The Mother-in-Law(30)



I look at Ollie, sucking in wild breaths at the side of the pool. “Did you panic, Ollie? Is that why you were holding onto Nettie?”

Ollie didn’t reply. He seemed just as confused as Nettie was.

That’s when I realized. Some people jumped in and tried to save someone who was in trouble; others did anything they could to save themselves. Ollie hadn’t meant to drown Nettie, he was simply following his instincts, just as she was following hers.

My children had just shown me who they were.

When I arrive home that afternoon, Nettie is sitting on a bar stool in my kitchen, leafing through the newspaper. Her suit jacket is on the back of the chair and her hair is swept into a very corporate-looking chignon.

“Hello, darling,” I say, jostling with my bags from the supermarket.

Her eyes flicker up from the newspaper. Nettie stops by like this from time to time on her way home from work, sometimes under the guise of dropping something of, sometimes just because. I don’t really understand it, but I’ve come to quite enjoy the routine of it. “Hey, Mum,” she says.

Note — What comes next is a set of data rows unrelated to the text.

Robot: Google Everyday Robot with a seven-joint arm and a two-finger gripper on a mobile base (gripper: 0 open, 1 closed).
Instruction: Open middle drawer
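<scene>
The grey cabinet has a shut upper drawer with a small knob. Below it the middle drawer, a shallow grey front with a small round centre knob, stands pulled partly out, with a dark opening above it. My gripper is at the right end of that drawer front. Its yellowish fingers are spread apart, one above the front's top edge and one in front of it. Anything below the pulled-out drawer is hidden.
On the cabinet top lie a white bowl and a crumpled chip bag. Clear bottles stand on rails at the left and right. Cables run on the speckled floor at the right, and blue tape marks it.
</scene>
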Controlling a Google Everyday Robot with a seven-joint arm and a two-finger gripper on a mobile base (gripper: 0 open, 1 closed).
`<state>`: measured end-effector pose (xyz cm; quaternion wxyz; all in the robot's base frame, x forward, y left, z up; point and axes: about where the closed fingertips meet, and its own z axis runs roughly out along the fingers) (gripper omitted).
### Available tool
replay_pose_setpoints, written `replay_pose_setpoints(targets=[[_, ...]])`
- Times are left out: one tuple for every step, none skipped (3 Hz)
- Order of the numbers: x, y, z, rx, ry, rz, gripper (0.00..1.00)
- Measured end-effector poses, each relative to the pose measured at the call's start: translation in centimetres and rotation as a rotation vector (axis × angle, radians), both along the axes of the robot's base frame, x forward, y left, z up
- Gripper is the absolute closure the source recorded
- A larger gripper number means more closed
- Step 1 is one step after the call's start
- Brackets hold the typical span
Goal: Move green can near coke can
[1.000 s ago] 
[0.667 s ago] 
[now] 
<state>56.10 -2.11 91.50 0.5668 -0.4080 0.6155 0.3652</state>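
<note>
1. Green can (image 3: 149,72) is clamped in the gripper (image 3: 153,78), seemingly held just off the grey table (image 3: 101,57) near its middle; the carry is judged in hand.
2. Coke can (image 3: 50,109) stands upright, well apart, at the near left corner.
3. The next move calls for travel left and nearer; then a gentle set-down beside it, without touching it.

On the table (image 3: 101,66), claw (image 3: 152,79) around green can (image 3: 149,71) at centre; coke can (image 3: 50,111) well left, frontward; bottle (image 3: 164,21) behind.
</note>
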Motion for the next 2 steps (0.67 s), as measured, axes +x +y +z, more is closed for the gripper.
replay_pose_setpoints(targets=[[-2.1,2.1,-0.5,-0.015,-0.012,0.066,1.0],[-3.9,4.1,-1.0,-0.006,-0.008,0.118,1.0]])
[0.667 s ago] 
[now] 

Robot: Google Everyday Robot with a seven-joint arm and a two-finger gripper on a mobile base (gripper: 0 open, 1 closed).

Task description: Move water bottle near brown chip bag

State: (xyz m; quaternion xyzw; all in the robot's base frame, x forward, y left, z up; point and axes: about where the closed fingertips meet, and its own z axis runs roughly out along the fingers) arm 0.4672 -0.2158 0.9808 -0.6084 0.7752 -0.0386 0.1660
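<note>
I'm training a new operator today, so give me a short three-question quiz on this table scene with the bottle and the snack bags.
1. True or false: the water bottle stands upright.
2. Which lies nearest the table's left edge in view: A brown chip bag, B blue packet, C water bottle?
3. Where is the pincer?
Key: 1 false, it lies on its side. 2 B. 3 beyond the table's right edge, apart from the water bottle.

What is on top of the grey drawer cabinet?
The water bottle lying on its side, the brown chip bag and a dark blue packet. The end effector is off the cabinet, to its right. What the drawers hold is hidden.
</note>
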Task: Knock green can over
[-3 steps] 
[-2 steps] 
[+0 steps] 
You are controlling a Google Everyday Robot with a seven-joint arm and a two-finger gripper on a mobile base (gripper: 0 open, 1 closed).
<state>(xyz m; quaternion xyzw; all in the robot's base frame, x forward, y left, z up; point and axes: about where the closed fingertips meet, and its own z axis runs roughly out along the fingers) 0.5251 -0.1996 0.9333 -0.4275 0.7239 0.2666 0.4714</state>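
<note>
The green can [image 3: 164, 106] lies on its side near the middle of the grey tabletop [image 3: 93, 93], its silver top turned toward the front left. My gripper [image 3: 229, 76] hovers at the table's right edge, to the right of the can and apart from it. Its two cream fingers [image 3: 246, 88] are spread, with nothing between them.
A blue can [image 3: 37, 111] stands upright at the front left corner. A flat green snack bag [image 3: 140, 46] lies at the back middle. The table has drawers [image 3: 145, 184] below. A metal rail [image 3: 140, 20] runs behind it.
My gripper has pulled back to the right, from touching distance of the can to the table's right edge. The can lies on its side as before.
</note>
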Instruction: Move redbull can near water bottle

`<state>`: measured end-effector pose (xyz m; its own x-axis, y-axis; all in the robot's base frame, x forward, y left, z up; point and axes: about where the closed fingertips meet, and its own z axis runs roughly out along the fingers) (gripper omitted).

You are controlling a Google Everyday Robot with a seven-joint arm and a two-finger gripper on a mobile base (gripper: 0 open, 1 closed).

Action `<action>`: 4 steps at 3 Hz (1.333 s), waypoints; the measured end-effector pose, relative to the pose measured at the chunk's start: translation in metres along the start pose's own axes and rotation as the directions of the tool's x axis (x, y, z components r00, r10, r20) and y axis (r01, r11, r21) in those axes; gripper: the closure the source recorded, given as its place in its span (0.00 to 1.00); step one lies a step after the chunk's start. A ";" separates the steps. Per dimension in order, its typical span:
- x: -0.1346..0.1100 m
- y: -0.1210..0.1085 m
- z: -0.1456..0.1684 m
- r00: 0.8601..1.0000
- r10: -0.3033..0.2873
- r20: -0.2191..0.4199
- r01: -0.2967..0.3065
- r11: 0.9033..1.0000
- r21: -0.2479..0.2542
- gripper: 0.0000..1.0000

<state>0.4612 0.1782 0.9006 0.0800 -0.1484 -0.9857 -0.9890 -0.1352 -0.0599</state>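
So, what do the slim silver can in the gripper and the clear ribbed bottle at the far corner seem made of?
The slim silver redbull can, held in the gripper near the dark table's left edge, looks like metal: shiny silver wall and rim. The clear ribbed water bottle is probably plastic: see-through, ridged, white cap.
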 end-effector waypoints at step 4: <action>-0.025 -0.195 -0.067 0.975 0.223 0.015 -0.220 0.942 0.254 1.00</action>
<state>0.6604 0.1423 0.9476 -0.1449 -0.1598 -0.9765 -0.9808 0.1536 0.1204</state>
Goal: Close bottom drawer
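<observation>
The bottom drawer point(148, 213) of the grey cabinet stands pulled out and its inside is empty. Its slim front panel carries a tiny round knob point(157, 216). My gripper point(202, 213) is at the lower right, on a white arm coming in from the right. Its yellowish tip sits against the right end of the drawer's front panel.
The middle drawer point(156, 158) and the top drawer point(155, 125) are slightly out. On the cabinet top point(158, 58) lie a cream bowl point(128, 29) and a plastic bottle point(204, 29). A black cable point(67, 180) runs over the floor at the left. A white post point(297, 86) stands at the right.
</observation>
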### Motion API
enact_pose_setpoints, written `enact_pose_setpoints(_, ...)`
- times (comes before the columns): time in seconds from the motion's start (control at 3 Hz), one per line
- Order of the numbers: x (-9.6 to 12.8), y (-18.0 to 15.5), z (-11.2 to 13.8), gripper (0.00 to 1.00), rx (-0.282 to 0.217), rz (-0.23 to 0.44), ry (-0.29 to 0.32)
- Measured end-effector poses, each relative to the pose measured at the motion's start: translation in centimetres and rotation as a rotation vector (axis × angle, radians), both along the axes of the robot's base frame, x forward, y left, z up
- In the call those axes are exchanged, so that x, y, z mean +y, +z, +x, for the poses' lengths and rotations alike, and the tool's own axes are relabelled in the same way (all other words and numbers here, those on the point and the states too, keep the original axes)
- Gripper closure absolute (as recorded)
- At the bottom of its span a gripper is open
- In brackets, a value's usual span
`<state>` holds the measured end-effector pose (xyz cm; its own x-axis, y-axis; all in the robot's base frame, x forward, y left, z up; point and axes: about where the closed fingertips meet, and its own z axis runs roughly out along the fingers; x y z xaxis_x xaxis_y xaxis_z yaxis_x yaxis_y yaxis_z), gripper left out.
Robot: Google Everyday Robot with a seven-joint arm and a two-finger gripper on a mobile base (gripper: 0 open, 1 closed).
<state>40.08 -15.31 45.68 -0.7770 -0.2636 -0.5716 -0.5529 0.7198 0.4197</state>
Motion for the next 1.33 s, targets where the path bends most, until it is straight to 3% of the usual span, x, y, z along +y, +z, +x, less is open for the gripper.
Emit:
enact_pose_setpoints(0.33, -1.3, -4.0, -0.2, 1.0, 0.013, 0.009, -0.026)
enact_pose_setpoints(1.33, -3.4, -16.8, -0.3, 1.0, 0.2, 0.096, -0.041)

“I saw your friend Lisa in the supermarket just now.” I haul the bags onto the counter. “She mentioned a bunch of you girls were going to Hong Kong for a girls’ trip.”

“I’m not going,” Nettie says.

“Oh. Why not?”

She sighs. “Money. Time.”

I nod. But it seems to me that a girls’ trip might be exactly what Nettie needs.

“Have you seen Lucy and Archie?” I ask her.

“Not since the hospital.”

“I’ve just been to visit them.”

“Oh.” Nettie turns the page of the newspaper, studiously uninterested. “How are they?”

“I think Lucy’s had better days. But that’s what it’s like with a new baby.” The clock on the oven catches my attention. It’s not even five o’clock. “Nettie, shouldn’t you be at work?”

“I left early.”

I look at her. “Are you allowed to do that?”

“I’m allowed to do anything I like.”

I look at her. She’s in a strange mood. Her posture is sullen, almost teenage.

“Is something the matter, Nettie?”

She shakes her head, of course. My daughter, for all her softness and light, is fiercely private, at least with me. She’s actually one of only a handful of people who can make me uncertain of myself. I enjoy this about her, the juxtaposition of it. There was a time though when Nettie did used to open up to me. When she was a teenager, I practically had to tell her to stop telling me things. Some things, I’d say, are for sharing with your girlfriends, Antoinette. But somewhere along the line she’d stopped sharing so much. Started talking to Patrick, I assume.

“Are you sure?” I ask.

She’ll never divulge that she’d dearly love a baby. That she wished it was her holding a newborn instead of Lucy. I know it’s true just the same. The poor girl is so desperate for a baby it’s practically written on her skin. Her polycystic ovaries make it tricky to conceive, but there must be things she can do to help. She’s probably already doing things. But she won’t tell me and I won’t ask, instead we’ll just be together for a little while, not saying anything at all.

“Would you like to stay for dinner?” I ask.

“No,” she says. “I need to get home to Patrick.”

“Patrick is welcome to join us too,” I say dutifully.

In the early days, Nettie and Patrick would come to dinner often. They’d retire to the den after dinner and Patrick would mix drinks and smoke cigars with Tom. Patrick always seemed so comfortable that for a while, I’d worried we’d never have a night to ourselves. But a year or two in, he’d stopped coming at all, save for Christmas and family occasions.

“No,” she says. “I’ll go home.”

“You know, if something is bothering you, you can talk to me about it,” I say. “I might not be the best conversationalist . . . but I’m not a bad listener.”

Nettie looks at me, and for a long moment, I think she might cry. Nettie is not a crier, she hasn’t been since she was a very little girl. But a few seconds pass and Nettie regains her composure, sits straight. “Thanks, Mum,” she says. “But everything is fine.”





16: LUCY


THE PAST . . .

“Are you feeling okay?” Ollie asks.

I nod gloomily.

“Not carsick?”

“No.”

I do get carsick, but that’s not what’s bothering me. We’re in the car, on our way to the Goodwins’ beach house. I understand, of course, that it is a privilege to be miserable about this. There are people with worse problems. Certainly, Ollie isn’t unhappy about it. He loves Sorrento. All year he romanticizes it, waxing lyrical about how nice it is to have the whole family together under the same roof for a week. He is utterly oblivious to any undercurrents of tension. If I mention anything to him, he always looks baffled. (“Mum, stressed? No. That’s just how she is! She enjoys the stress.”)

Perhaps it’s just Ollie who enjoys the stress. He’s been whistling all morning, and his entire body is growing more spongy and relaxed as we inch along the foreshore in bumper-to-bumper traffic, catching the odd glimpse of sapphire blue through the beach scrub.